The main function begins by parsing the command-line flags with flag.Parse and seeding the rand package's random number generator with the current time.

If the command-line flags provided by the user are invalid the flag.Parse function will print an informative usage message and terminate the program.
To create the new Chain we call NewChain with the value of the prefix flag.

To build the chain we call Build with os.Stdin (which implements io.Reader) so that it will read its input from standard input.
Finally, to generate text we call Generate with the value of the words flag and assigning the result to the variable text.
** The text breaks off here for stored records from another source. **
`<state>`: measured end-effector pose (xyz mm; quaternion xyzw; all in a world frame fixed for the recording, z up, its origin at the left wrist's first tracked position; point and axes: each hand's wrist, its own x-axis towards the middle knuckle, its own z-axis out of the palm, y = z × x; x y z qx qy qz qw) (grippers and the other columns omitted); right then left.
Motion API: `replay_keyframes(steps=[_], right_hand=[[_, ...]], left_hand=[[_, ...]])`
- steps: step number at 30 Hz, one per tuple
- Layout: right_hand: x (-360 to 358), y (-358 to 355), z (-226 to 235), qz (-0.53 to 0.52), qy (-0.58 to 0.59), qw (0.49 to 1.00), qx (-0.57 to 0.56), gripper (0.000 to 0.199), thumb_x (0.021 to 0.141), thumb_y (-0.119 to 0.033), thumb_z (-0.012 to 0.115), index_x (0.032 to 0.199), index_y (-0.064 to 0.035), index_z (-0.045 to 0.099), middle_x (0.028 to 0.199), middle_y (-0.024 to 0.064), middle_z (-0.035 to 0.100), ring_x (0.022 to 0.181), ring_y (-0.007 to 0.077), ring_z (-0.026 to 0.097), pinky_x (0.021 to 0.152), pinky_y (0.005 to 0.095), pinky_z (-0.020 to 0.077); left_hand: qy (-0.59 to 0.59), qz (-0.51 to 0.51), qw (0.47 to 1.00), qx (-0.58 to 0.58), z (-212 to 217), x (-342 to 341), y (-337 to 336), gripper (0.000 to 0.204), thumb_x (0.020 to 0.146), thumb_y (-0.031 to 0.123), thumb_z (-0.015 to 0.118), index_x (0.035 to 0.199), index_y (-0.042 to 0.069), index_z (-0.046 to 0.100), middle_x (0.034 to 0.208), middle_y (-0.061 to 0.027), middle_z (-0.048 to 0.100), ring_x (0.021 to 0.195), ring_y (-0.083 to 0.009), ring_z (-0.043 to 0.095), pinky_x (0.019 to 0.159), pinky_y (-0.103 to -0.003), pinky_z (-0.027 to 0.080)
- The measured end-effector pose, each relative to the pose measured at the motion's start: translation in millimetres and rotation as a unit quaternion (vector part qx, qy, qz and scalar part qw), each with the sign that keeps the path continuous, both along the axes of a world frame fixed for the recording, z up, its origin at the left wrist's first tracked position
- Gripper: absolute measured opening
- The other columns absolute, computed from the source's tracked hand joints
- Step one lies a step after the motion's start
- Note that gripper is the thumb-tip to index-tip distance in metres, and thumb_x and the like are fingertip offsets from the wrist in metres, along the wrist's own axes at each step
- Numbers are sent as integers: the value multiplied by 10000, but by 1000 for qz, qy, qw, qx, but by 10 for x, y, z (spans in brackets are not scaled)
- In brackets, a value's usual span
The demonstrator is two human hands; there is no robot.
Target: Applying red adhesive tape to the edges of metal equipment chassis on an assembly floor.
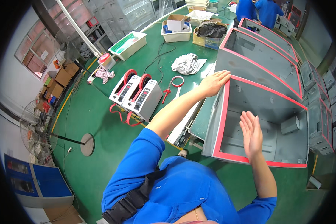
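Fingers (225, 75) of our left hand (212, 84) are lying nearly straight and close together at the upper left corner of a big, open-fronted, grey sheet-metal cabinet (257, 99), which is sitting before us to the right. Our right hand (253, 134) is hovering over its opening, fingers extended and loosely together, pinching nothing. We are judging the shell stiff and fairly heavy (bulky too, so awkward for one person), its smooth walls probably slippery under bare palms. Its bright red, tape-like edging (272, 163) is looking thin and easily scuffed, so we are favouring a hold low on opposite outer walls, away from that border.
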<state>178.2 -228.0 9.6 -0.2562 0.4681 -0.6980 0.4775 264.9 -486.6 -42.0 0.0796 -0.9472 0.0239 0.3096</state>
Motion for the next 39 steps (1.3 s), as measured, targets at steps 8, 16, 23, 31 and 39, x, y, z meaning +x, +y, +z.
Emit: replay_keyframes(steps=[8, 16, 23, 31, 39], right_hand=[[-14, 275, -55, -18, 28, 999, -32, 520, 957, -315, 237, 1299, 77, 246, 1317, 223, 331, 1246, 273, 317, 1041, 362, 255], [-48, -287, 148, 13, 419, 908, -7, 467, 921, -271, 398, 1258, 49, 360, 1288, 183, 407, 1231, 240, 358, 1013, 320, 275], [36, -1762, -118, 91, 811, 541, 203, 777, 852, -530, 338, 1320, 78, 218, 1399, 245, 161, 1325, 325, 109, 1077, 395, 74], [-48, -2188, -117, 64, 813, 508, 278, 813, 835, -551, 372, 1313, 90, 227, 1387, 260, 182, 1321, 337, 110, 1077, 401, 55], [403, -1626, -117, 35, 823, 515, 238, 822, 833, -559, 368, 1301, 104, 240, 1392, 266, 155, 1321, 341, 103, 1074, 405, 59]], left_hand=[[-29, 8, 999, -16, -24, 104, 193, 522, 727, 1, 441, 1239, -56, 362, 1332, -206, 333, 1271, -306, 282, 1029, -373, 270], [-26, -138, 987, 81, 18, 1126, 1839, 547, 694, 21, 483, 1210, -109, 360, 1311, -271, 321, 1229, -383, 326, 1007, -435, 304], [-20, -93, 991, 94, -21, 1397, 2419, 545, 740, 69, 476, 1238, -105, 337, 1326, -244, 321, 1234, -360, 329, 1002, -423, 319], [-33, -59, 991, 114, -159, 1478, 2564, 579, 773, 114, 437, 1311, -31, 283, 1394, -153, 254, 1293, -266, 256, 1057, -410, 214], [42, 20, 960, 275, -790, 2636, 2079, 591, 734, 49, 593, 1285, 81, 381, 1338, -173, 337, 1241, -335, 327, 1006, -454, 283]])
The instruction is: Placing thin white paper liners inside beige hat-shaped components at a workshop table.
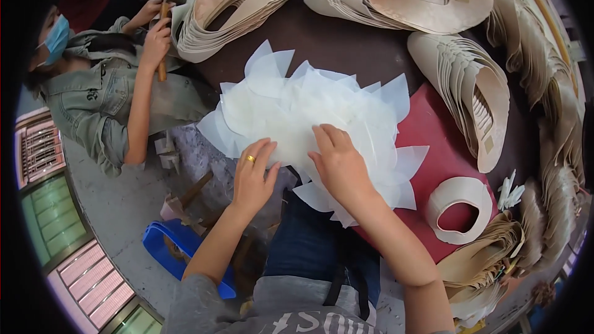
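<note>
The left hand (pixel 252 176), a gold ring on one finger, and the right hand (pixel 337 162) both lie open, fingers spread flat, on a fanned pile of thin translucent white cut sheets (pixel 309 108). The pile rests on the dark table (pixel 346 43), partly over a red mat (pixel 433 130). Stacks of beige shoe-upper pieces (pixel 470 93), some with small square tan labels, ring it, and a curled cream band (pixel 459 209) lies on the mat.

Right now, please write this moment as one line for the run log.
left hand: flat on pile of translucent white cut sheets | right hand: flat on same pile | beige shoe-upper stacks: around | co-worker: left
</note>
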`<state>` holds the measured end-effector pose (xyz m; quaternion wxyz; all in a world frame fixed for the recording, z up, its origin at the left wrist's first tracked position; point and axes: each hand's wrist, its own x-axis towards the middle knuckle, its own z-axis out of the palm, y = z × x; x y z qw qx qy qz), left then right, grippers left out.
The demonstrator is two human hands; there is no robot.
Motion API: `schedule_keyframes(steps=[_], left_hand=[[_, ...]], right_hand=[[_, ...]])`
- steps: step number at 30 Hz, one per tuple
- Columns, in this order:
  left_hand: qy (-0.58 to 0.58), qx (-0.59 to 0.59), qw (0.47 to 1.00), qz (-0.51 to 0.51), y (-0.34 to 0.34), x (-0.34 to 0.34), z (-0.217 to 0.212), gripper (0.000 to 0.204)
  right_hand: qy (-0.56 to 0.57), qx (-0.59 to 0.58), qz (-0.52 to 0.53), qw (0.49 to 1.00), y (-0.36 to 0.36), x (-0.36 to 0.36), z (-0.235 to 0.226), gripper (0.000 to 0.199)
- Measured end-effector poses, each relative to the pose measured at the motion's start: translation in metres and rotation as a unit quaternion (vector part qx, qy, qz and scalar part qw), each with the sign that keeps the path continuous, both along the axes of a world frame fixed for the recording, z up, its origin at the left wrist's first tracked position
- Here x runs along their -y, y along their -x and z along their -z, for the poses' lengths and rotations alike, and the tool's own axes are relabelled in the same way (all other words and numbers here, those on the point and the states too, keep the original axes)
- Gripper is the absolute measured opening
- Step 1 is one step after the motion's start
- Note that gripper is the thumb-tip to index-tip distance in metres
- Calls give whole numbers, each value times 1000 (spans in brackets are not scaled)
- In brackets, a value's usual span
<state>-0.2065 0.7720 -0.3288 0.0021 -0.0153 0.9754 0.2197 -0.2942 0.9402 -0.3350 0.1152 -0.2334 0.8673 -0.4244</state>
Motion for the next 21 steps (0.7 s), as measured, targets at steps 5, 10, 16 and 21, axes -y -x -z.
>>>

Then we call fmt.Println to write the text to standard output, followed by a carriage return.
To use this program, first compile and link it. If you are using 6g as your compiler, the command would look something like this:
$ 6g markov.go && 6l -o markov markov.6
And then execute it while piping in some input text:
$ echo "a man a plan a canal panama" | ./markov -prefix=1
a plan a man a plan a canal panama
	
Here's a transcript of generating some text using the Go distribution's README file as source material:
$ ./markov -words=10 < $GOROOT/go/README
This is the source code repository for the Go source
$ ./markov -prefix=1 -words=10 < $GOROOT/go/README
This is the go directory (the one containing this README).
$ ./markov -prefix=1 -words=10 < $GOROOT/go/README
This is the variable if you have just untarred a
The Generate function does a lot of allocations when it builds the words slice. As an exercise, modify it to take an io.Writer to which it incrementally writes the generated text with Fprint. Aside from being more efficient this makes Generate more symmetrical to Build.